The economic challenges of Pakistan are appallingly enduring, and unless we effectively address fiscal discipline issues, expand our tax base, and eliminate resource wastage, the country’s economic stagnation is likely to persist for an unspecified period.
The survival of vital small and medium enterprises (SMEs), the backbone of our economy, is under significant threat due to high policy rates. Additionally, reliance on the conventional method of expanding tax base through additional taxes, surcharges, and duties has its limitations.
As a consequence, when the government finds itself unable to collect taxes beyond a certain point it resorts to oppressive and exorbitant taxes on existing taxpayers. It is worth noting that Pakistan’s interest payments surpass over 70 percent of total tax collection, causing a fiscal imbalance.
The current initiatives of the government to combat currency smuggling have yielded a favourable impact on the market. These measures have not only strengthened the Pakistani rupee against the US dollar but have also curtailed the influence of alternative remittance systems like hundi and hawala.
As a result, there is a substantial increase of 5.5% in inward home remittances during September 2023. Data released by SBP shows that Pakistan received US$2.2 billion in remittances in September 2023, as compared to US$2.1 billion in August 2023.
Evidently, measures taken against currency hoarders, smugglers, and those involved in currency manipulation have yielded positive results. As reported in the media, the rupee has appreciated 17% against the dollar in the open market and 9.5% in the inter-bank.
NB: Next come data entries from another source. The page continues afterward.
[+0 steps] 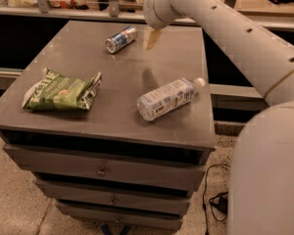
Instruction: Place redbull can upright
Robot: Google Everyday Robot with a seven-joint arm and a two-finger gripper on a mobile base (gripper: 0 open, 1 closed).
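Your slim blue-and-silver metal redbull can (121, 38) lies on its side in the upper centre of the frame on the grey cabinet top (88, 62), so it needs standing up, and your tan gripper (153, 37) hangs just right of it, probably lining up, can't tell if it's spread or pressed together

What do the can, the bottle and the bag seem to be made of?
The can looks like metal: shiny silver end. The bottle looks like clear plastic: see-through wall, white cap. The bag is probably plastic film: green, crinkled. The pincer hangs beside the can, above the table.
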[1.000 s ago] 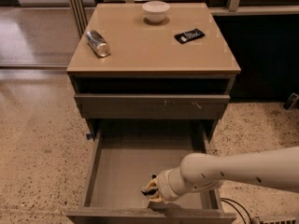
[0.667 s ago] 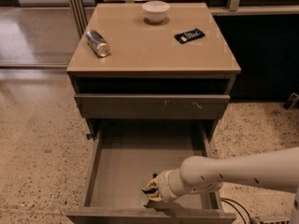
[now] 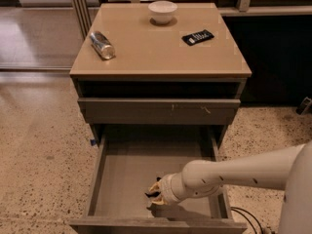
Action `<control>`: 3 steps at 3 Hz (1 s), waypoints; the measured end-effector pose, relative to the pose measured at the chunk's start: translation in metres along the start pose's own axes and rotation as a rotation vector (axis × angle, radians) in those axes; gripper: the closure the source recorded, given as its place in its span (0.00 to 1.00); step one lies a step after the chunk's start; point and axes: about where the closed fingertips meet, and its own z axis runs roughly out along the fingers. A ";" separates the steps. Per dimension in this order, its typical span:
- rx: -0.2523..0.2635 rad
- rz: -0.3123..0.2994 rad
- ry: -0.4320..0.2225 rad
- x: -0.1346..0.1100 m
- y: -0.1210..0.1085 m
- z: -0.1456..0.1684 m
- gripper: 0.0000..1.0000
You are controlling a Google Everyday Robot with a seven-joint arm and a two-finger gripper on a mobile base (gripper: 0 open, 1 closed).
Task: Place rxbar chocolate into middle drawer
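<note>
The middle drawer (image 3: 96, 175) is pulled wide open, showing a plain grey-brown floor. My gripper (image 3: 154, 195) reaches in from the right on a white arm and sits low over the drawer floor near its front edge. Its yellowish fingertips are shut on a small black thing, the rxbar chocolate (image 3: 150, 194), of which only a dark end shows. A dark blue-black bar with white lettering (image 3: 197, 37) lies on the cabinet top at the right; it is a different bar.
A white bowl (image 3: 162, 10) stands at the back of the cabinet top (image 3: 156, 52), and a silver can (image 3: 102, 45) lies on its left side. A closed grey drawer front with pale scratches (image 3: 158, 110) sits above the open drawer. A speckled floor surrounds the cabinet.
The gripper has stayed almost in place inside the drawer, shifting only slightly left. Nothing else has moved.
</note>
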 end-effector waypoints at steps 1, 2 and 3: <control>0.048 0.022 0.033 0.016 -0.031 0.021 1.00; 0.121 0.029 0.069 0.041 -0.062 0.049 1.00; 0.152 0.077 0.051 0.068 -0.071 0.083 1.00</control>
The pressing question is whether these short-term measures to stabilize Pakistani rupee’s value will have a lasting effect and effectually address the pressure of debt payments, especially considering the dwindling foreign exchange reserves? Unfortunately, the answer is in the negative as it is not possible without initiating structural reforms, otherwise a sustainable solution will remain elusive.
The recently-released update by the World Bank, ‘Pakistan Development Update (October 20230: Restoring Fiscal Sustainability’ [“the report”], portrays a grim picture of our prevailing fiscal scenario.
The report anticipates GDP growth of just 1.7% for the fiscal year 2023-24 and 2.4% for the fiscal year 2024-25 which is significantly lower than Pakistan’s actual economic potential. With a rapidly growing population, such a low growth rate may not even be sufficient to meet the country’s fiscal needs, including creation of employment opportunities. Similarly, the projected inflation rates for the same period are 26.5% and 17%, respectively.
The report also indicates that the fiscal balance, excluding grants as a percentage of GDP, will remain negative at -7.7% and -7.6% during the fiscal years 2023-24 and 2024-25, respectively. Furthermore, it states that the debt-to-GDP ratio, which was recorded at 82.3% for the fiscal year 2022-23, is expected to decrease to 72.4% and 70.3% in the next two fiscal years. The primary balance is predicted to be negative -0.4% for 2023-24 and -0.3% for 2024-25.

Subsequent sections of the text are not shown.